Parents of the approximately 200 children and adults who attend the school have defended it as the only way to prevent the severely disabled children from harming themselves – an alternative to mind-altering psychotropic drugs and daily physical restraints. Rep. Sanchez has said his nephew Brandon would not have survived without the availability of aversive therapy offered at the Rotenberg Center.
 
The Center’s founder, Matthew Israel, has said restrictions on the use of aversive therapy could render it ineffective. He described the electric shocks – administered through a backpack-like device called a GED – as a “two-second bee sting.” Some lawmakers who have agreed to submit to the shock described searing pain.
 
Last session, the bill died after being sent to study by the Committee on Children, Families and Persons with Disabilities, rankling the Senate president, who called it “disturbing that this kind of abusive treatment will be allowed to continue unchecked.”
 
Jehlen criticized Republican senators for positioning the bills for delay, telling the News Service after the Monday session that under the original plan, “we would’ve debated them tomorrow.”
 
She noted that the Senate has previously passed outright bans on shock therapy and called Joyce’s bills a “moderate, watered-down” proposal. Joyce said he’d also prefer an outright ban but said his current proposal is more likely to pass.
 
Joyce’s proposal establishes a category of behavioral therapy called “Level IV treatment intervention,” which includes “procedure which involves the systematic use of noxious or intrusive stimuli which are generally known to be painful or otherwise unpleasant to individuals.” Those include procedures that “cause physical pain to the individual, whether administered directly or through intermediate devices, such as skin electric shock, inhalants or ingestible substances but excluding alcoholism treatments … involve sleep or food deprivation,” and include “the introduction of additives to make food unpleasant.”
 
The bill charges the Department of Developmental Services with adopting regulations to govern the use of Level IV treatment. Under the Ways and Means redraft of the bill, the treatments shall be used to “address dangerous or self-destructive behaviors that directly present a clear risk of injury or harm to self or others.” The treatments “shall not be used for addressing a minor behavior problem, even if such behavior is identified as an antecedent to targeted challenging behavior.”
 
The treatments would be reviewed by a five-member “peer review committee” that includes two licensed psychologists.

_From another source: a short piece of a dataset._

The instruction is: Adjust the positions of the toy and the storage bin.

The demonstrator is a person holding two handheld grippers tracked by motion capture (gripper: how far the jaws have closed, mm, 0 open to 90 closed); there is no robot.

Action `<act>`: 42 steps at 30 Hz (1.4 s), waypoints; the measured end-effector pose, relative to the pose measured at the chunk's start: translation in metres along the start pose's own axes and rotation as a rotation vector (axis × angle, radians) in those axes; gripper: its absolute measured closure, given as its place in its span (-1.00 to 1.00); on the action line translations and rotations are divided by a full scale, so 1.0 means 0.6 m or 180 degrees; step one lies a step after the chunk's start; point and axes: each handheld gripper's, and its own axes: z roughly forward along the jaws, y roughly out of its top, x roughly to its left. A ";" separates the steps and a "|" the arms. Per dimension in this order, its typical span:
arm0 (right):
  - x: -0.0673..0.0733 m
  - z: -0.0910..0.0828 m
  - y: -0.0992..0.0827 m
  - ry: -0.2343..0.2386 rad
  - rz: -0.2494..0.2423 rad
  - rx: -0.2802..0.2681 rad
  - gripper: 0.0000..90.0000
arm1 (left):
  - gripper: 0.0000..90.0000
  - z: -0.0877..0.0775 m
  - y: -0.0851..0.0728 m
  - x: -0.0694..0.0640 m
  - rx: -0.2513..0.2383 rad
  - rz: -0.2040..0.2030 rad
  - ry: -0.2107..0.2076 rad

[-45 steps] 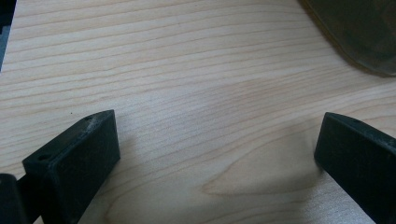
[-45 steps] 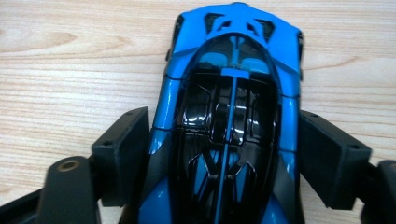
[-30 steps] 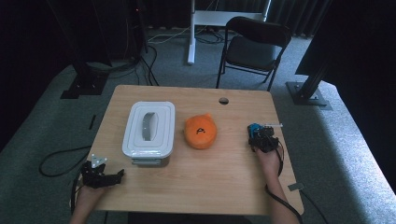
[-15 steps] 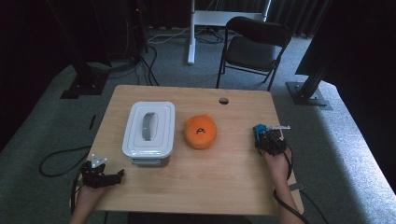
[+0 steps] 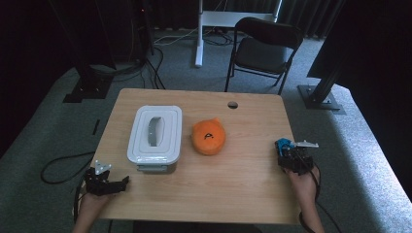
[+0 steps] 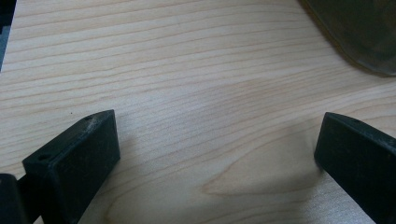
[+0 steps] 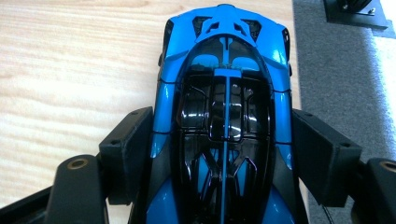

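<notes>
A blue and black toy car (image 7: 224,93) sits between the jaws of my right gripper (image 7: 224,140), and both pads press on its sides. In the high view the car (image 5: 283,144) and the right gripper (image 5: 286,150) are near the table's right edge, a little above the wood. My left gripper (image 5: 121,183) rests low at the table's front left corner. In its own view the left gripper (image 6: 217,140) stands wide open over bare wood with nothing between its fingers.
A white lidded container (image 5: 155,133) stands left of centre on the wooden table (image 5: 233,194), and its corner (image 6: 369,32) shows ahead of the left gripper. An orange rounded object (image 5: 209,137) lies beside it. A cable hole (image 5: 232,104) is at the back, and a chair (image 5: 262,48) stands beyond.
My right gripper has carried the blue car to the right and toward the person, closer to the table's right edge. The left gripper has stayed where it was.
</notes>
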 end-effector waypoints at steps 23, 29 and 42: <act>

Facilities using aversive therapy techniques would also be required to establish a peer review committee.
 
Under the Ways and Means redraft of the second bill, a special commission would “investigate and make legislative recommendations relative to the adequacy and effectiveness of laws and regulations governing the use of behavior modification techniques.” The commission report would be due March 31, 2011.
 
Joyce’s original bills are each co-sponsored by seven colleagues. Reps. John Scibak (D-South Hadley), Thomas Sannicandro (D-Ashland), Matthew Patrick (D-Falmouth), Denise Provost (D-Somerville) and Ellen Story (D-Amherst), have signed onto both bills.